__Your goal__:
Please give nothing except the number of lines in the records below that include the word "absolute".

__Records provided__:

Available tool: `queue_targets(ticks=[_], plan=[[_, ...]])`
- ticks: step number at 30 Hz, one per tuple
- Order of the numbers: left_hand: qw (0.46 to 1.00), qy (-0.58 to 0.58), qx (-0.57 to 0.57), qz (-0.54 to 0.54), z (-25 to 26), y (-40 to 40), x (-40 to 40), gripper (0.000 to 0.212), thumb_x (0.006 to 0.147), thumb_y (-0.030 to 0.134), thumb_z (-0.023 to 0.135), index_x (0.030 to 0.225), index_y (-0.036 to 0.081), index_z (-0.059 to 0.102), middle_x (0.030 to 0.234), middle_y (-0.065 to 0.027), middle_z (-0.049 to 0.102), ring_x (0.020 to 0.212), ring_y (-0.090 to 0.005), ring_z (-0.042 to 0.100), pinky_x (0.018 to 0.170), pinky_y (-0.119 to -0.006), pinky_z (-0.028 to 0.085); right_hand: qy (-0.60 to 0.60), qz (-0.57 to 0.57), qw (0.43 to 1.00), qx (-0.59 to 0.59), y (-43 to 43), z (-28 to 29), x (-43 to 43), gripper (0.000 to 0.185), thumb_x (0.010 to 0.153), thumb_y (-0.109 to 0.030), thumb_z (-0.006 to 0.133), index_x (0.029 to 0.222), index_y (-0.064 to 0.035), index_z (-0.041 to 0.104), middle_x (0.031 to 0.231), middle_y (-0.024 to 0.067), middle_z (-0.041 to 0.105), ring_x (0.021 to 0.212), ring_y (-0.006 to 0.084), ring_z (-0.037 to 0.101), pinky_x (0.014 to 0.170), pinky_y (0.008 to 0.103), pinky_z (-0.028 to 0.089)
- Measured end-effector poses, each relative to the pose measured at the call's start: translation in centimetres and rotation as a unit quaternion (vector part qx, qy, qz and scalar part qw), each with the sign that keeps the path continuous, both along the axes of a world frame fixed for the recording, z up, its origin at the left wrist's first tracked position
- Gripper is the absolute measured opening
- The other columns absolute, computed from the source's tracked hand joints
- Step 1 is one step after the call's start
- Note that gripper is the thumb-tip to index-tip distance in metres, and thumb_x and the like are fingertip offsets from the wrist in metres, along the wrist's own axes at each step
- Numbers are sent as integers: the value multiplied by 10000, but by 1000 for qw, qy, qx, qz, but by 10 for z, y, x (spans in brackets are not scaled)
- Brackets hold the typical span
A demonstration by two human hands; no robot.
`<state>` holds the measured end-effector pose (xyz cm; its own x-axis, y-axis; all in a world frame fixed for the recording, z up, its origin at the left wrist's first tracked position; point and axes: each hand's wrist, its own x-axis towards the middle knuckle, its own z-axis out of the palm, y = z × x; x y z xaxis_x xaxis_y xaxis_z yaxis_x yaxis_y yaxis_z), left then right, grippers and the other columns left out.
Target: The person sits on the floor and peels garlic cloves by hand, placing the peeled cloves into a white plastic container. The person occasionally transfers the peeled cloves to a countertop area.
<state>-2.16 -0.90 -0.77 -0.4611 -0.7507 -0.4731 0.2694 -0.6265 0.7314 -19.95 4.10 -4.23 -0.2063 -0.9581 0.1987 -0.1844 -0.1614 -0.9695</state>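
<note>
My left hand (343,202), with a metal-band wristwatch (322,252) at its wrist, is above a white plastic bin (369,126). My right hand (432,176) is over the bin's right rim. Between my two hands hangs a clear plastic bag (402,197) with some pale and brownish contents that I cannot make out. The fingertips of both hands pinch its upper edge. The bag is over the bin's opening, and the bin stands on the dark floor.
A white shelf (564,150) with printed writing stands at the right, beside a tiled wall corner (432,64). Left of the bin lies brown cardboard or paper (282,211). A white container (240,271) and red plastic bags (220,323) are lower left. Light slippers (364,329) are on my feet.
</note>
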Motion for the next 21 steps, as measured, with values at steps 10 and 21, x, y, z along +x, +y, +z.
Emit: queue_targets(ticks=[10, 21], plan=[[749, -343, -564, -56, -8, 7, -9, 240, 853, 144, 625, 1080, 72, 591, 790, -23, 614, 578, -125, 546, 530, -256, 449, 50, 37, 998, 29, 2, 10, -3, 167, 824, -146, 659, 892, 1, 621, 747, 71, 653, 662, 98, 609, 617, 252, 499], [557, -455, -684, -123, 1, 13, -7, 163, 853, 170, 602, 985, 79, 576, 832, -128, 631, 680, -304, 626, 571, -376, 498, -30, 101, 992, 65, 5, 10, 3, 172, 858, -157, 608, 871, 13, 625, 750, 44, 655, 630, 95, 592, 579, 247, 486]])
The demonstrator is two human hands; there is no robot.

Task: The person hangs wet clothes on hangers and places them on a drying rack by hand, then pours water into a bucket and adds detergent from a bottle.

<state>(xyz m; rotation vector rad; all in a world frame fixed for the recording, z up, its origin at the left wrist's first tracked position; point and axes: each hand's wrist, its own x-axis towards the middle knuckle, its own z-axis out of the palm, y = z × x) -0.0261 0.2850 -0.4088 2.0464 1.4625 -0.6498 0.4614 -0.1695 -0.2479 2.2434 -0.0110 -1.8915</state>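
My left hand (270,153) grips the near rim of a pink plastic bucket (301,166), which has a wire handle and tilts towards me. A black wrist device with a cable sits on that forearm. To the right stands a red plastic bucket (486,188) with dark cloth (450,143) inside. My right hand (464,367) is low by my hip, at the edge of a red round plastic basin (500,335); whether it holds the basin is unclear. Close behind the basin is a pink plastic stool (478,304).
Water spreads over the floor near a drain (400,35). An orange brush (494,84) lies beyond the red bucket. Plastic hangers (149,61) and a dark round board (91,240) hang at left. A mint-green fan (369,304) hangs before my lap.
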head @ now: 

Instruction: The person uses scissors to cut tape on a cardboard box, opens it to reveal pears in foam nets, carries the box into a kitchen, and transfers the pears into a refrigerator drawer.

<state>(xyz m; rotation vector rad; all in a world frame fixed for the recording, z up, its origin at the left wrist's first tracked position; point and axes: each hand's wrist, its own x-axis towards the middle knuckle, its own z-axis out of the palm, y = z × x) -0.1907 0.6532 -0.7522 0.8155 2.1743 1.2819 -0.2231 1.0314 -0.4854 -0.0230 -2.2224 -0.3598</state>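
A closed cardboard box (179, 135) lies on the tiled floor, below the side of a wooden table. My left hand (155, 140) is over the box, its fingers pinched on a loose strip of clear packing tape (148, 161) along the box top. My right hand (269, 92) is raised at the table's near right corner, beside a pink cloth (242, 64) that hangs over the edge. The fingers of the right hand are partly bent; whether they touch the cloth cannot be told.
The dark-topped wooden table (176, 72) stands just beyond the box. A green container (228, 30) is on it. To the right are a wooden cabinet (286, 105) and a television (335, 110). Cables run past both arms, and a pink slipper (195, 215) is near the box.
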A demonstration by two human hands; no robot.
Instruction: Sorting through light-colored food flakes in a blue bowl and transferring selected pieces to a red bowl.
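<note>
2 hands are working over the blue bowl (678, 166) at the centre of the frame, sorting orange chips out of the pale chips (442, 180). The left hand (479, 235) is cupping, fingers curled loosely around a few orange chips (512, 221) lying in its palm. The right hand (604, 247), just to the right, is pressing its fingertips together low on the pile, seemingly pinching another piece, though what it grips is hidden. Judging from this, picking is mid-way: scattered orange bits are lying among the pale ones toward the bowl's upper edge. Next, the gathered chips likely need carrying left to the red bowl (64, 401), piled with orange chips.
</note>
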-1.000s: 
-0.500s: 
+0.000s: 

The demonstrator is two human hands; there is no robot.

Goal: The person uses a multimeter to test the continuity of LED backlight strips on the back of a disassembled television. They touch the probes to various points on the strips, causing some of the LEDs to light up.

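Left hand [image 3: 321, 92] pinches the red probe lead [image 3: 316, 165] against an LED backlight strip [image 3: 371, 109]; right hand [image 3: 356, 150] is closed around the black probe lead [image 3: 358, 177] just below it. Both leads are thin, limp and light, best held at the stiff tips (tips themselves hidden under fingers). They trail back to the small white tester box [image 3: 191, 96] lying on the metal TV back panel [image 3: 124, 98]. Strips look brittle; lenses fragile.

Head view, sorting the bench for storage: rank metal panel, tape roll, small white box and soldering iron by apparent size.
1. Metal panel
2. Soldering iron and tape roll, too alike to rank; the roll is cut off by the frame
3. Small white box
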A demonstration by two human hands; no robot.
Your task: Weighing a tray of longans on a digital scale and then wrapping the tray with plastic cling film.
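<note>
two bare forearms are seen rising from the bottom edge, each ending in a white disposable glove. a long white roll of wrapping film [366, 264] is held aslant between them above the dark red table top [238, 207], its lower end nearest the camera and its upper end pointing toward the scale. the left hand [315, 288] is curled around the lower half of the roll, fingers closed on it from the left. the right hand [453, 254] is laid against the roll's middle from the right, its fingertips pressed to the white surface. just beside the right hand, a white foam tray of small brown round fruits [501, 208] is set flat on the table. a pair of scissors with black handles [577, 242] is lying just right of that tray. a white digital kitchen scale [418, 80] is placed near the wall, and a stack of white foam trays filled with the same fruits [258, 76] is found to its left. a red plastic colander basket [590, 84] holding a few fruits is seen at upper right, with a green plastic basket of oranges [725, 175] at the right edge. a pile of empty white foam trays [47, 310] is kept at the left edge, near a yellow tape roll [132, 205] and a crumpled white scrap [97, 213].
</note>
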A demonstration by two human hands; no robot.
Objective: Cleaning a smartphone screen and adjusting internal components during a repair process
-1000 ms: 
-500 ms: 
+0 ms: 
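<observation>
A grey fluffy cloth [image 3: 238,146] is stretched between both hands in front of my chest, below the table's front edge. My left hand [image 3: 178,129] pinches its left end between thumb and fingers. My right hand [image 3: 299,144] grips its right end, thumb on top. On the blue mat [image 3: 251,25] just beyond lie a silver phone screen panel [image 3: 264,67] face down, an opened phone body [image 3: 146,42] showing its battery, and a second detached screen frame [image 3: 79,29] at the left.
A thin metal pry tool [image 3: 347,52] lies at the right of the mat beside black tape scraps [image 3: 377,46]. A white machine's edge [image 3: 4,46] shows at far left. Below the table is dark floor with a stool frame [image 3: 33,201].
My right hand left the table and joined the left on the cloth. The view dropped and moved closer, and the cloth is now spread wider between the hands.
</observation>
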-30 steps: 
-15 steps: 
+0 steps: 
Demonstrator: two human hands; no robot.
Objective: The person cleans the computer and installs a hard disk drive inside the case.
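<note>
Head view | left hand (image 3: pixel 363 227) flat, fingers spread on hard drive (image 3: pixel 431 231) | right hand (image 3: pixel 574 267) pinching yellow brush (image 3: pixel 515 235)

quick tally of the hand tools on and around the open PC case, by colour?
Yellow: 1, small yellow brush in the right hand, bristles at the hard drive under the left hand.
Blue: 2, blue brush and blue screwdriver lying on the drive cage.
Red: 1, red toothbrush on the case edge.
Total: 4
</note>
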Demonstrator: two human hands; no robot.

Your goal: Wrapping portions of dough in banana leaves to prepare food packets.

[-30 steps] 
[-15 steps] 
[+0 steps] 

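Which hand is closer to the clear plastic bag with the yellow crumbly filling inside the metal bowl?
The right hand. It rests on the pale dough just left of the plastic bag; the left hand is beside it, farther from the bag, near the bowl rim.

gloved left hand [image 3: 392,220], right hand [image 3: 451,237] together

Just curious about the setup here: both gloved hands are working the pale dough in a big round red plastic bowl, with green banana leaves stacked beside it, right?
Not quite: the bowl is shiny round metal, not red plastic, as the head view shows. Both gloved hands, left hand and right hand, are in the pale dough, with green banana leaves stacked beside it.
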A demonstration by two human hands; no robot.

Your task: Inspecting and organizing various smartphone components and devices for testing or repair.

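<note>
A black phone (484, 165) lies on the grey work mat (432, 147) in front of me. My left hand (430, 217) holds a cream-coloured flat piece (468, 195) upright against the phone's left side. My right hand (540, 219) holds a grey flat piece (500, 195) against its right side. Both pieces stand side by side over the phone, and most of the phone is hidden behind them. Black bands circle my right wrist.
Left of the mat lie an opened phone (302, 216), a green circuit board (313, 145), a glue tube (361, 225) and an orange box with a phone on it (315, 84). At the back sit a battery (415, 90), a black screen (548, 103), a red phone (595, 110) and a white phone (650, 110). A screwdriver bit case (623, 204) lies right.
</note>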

__Your solution__:
2